BEGIN Supplied entries

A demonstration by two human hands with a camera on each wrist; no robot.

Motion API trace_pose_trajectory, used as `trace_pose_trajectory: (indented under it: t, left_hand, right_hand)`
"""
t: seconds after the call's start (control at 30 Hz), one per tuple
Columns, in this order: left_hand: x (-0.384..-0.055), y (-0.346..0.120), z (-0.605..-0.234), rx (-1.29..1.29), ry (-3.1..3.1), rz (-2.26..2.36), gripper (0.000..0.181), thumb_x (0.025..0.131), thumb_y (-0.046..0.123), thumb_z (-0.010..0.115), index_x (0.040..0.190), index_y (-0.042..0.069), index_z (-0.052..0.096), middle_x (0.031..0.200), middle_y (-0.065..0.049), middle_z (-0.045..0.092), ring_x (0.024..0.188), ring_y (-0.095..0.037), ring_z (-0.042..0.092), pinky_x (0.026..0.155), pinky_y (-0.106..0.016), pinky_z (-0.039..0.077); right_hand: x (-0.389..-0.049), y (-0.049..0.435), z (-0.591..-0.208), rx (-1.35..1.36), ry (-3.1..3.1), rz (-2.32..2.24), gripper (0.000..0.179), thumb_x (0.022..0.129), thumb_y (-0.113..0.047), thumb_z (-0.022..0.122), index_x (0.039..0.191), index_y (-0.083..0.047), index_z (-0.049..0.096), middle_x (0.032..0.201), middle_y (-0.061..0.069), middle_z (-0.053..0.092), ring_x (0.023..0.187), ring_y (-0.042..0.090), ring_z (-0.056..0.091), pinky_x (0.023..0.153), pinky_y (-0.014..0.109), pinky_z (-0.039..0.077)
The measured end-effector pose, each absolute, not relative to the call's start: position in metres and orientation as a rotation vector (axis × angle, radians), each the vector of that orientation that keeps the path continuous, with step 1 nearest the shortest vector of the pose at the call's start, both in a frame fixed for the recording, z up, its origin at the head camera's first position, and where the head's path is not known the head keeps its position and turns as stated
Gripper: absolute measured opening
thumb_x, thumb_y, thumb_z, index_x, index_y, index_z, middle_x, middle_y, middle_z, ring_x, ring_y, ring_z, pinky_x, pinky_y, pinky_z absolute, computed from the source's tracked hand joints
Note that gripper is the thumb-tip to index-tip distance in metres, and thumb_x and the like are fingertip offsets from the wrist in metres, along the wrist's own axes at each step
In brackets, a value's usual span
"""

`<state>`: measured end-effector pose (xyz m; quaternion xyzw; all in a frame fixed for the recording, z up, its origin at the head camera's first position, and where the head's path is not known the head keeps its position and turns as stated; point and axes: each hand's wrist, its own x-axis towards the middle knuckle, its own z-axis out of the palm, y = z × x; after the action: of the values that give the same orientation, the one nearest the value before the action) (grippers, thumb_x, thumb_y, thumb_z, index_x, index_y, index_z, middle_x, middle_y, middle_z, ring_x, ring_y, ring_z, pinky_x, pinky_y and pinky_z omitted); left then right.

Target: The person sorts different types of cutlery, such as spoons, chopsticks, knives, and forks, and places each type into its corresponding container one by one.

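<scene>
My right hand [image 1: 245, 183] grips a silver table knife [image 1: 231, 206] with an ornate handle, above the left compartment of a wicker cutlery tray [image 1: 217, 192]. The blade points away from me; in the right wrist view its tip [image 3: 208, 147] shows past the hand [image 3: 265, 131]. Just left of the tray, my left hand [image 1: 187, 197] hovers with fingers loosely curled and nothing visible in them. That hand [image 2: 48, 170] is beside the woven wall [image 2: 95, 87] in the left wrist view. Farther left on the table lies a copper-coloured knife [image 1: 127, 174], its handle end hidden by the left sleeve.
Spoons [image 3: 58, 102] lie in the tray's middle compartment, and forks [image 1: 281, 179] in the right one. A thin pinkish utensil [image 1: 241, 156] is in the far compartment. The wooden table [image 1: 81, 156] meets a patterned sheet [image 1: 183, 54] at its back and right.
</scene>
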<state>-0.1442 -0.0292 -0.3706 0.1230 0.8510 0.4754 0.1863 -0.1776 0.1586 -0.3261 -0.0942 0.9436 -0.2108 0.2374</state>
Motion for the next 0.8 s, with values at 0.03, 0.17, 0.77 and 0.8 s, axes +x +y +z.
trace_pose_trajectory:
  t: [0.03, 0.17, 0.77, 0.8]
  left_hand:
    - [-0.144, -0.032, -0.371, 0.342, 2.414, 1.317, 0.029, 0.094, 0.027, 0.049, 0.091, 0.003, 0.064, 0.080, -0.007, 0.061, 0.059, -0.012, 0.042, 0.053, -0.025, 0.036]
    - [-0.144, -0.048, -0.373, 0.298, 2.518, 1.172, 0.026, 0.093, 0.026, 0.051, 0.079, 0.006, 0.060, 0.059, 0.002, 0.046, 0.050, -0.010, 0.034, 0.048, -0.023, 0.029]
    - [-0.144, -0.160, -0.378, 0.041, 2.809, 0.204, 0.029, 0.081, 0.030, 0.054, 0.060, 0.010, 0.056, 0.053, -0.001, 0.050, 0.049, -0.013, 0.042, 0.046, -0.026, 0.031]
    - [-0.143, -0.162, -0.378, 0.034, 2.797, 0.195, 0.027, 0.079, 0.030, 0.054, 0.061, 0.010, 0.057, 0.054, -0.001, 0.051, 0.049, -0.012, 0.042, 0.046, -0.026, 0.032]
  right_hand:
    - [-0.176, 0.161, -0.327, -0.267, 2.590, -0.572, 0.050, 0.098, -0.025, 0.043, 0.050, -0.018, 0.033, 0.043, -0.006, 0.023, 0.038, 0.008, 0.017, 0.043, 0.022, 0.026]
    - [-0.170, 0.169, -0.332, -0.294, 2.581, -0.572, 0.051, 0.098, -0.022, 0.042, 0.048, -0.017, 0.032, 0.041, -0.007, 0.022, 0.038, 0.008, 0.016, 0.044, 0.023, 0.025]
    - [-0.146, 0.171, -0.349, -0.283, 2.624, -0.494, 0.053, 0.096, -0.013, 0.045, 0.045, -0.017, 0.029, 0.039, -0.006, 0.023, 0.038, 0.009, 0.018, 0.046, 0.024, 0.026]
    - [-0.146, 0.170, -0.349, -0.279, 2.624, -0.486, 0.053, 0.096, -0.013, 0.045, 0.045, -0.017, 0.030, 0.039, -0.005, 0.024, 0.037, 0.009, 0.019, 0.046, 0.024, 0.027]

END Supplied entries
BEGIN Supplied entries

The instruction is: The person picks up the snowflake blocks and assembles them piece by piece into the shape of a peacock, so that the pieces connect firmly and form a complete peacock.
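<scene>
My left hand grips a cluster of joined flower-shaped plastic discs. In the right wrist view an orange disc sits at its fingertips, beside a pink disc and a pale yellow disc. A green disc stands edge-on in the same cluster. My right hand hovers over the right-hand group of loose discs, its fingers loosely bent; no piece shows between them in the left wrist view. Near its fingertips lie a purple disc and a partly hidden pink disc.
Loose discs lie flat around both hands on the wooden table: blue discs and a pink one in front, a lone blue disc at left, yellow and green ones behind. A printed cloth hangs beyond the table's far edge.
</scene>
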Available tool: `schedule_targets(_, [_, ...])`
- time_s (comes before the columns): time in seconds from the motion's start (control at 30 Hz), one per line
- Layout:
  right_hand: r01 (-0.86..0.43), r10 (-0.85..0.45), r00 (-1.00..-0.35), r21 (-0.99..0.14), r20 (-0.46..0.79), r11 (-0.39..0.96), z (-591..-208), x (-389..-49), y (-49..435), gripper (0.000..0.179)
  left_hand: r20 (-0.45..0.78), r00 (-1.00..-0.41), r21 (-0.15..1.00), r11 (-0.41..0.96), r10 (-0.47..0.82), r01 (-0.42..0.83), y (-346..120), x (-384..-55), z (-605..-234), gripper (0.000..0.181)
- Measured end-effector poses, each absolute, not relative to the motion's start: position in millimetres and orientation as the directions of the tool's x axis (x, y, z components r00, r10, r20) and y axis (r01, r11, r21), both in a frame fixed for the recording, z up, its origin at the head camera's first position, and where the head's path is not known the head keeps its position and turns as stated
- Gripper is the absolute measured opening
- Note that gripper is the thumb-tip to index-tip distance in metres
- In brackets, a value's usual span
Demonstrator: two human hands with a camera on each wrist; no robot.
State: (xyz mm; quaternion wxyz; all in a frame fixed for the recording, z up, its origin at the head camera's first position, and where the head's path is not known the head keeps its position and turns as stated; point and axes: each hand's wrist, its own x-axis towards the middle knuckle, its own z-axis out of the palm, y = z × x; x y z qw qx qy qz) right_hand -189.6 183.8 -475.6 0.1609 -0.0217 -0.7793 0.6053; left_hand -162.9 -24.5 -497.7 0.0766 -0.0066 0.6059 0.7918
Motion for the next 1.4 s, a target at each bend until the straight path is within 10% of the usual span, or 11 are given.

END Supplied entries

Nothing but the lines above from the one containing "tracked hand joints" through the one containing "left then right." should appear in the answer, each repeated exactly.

thumb_x, thumb_y, thumb_z, index_x, index_y, index_z, middle_x, middle_y, middle_z, ring_x, ring_y, ring_z, pinky_x, pinky_y, pinky_z absolute, computed from the source's tracked hand joints
Note that gripper is the thumb-tip to index-tip distance in metres, and thumb_x and the like are fingertip offsets from the wrist in metres, along the wrist's own axes at each step
In brackets, a value's usual span
"""

`<state>`: measured end-effector pose (xyz m; quaternion xyzw; all in a frame fixed for the recording, z up, its origin at the head camera's first position, and where the head's path is not known the head keeps its position and turns as stated; point and axes: each hand's wrist, its own x-axis towards the middle knuckle, its own z-axis out of the palm, y = z × x; after the action: of the values that give the same orientation, the one nearest the value before the action) (grippers, thumb_x, thumb_y, thumb_z, index_x, index_y, index_z, middle_x, middle_y, middle_z, ring_x, ring_y, ring_z, pinky_x, pinky_y and pinky_z omitted); left then right.

This answer is finished.